Porzingis isn't a perfect player, but he's fairly decent and only 26. Washington was also able to get a second-round pick from Dallas in the deal.


Harrell was the most productive player they parted with and his exit ends a memorable run where he became a quick fan favorite and was arguably their most consistent player this season. But his expiring deal made him expendable, so now he's gone.

Letting those three players go may also have an effect on the team's chemistry. It's worth noting Harrell had a halftime altercation with Kentavious Caldwell-Pope earlier this season, Bertans had publicly acknowledged arguments with Deni Avdija and Dinwiddie had complained aloud about his role on the court and as a leader in the locker room.

When it comes to what the Wizards got back, Porzingis is certainly the headliner. He is a former All-Star, four years removed, but just last year had his most efficient season. He gives the Wizards another player to build around alongside Kyle Kuzma and Beal, if he returns. 

Exactly how this affects that part of the equation, Beal's contract future, is hard to tell. The Wizards now have more long-term cap flexibility, but they didn't acquire any major assets. As far as their pitch to Beal this summer, it may be a lateral move.

When it comes to their salary cap, not much has changed in the short term. They did, however, slash payroll for the 2023-24 season which would have been the third year of Dinwiddie's deal and the fourth of five for Bertans.

Long-term, what stands out right away is the Wizards' need at point guard. They thought they filled that hole last offseason with Dinwiddie, but now he's gone, bringing them back to square one, right where they were when they dealt Russell Westbrook to the Lakers. In fact, they have the exact point guard rotation they had last season, minus Westbrook.

For the meantime, they will roll with Raul Neto and Smith, who was re-acquired on Thursday. Cassius Winston, their 2020 second-round pick, will surely get a look, while Avdija and others could spend more time on the ball as primary play-makers.

The Wizards may be set up to improve their draft position, especially depending on the availability of Porzingis. He has missed the last five games with a bone bruise in his right knee. If he is out for an extended period, it will affect the Wizards' ability to compete. That said, they have the second-easiest remaining schedule based on win percentage, so tanking would not be easy even if they wanted to go that route.

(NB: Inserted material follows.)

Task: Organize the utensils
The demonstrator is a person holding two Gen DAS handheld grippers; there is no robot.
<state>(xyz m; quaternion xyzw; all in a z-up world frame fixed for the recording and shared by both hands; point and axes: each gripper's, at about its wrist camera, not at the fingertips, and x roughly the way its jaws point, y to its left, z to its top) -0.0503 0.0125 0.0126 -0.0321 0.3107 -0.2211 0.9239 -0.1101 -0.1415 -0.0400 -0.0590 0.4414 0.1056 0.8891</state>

The Wizards currently hold the 11th-best odds in the lottery, offering only a 9.4% chance at selecting in the top-4. They are 6 1/2 games up on the Pacers, who hold the fifth-best lottery odds. With only 29 games remaining, it may be unrealistic for a complete freefall towards the bottom.

Regardless, Thursday's trades set the Wizards up to give their young players a lot more minutes. Avdija, Rui Hachimura, Corey Kispert, Daniel Gafford and Thomas Bryant should see plenty of time on the floor. The more they develop, the better the Wizards' outlook will be.


We don't know how the Wizards would have operated on Thursday had Beal remained healthy, even with their trajectory in the standings. But with those two elements combined, the result was wholesale changes that indicate the front office had seen more than enough of the group they had. Just seven months after they overhauled their roster in the summer, they felt the need to do so once again.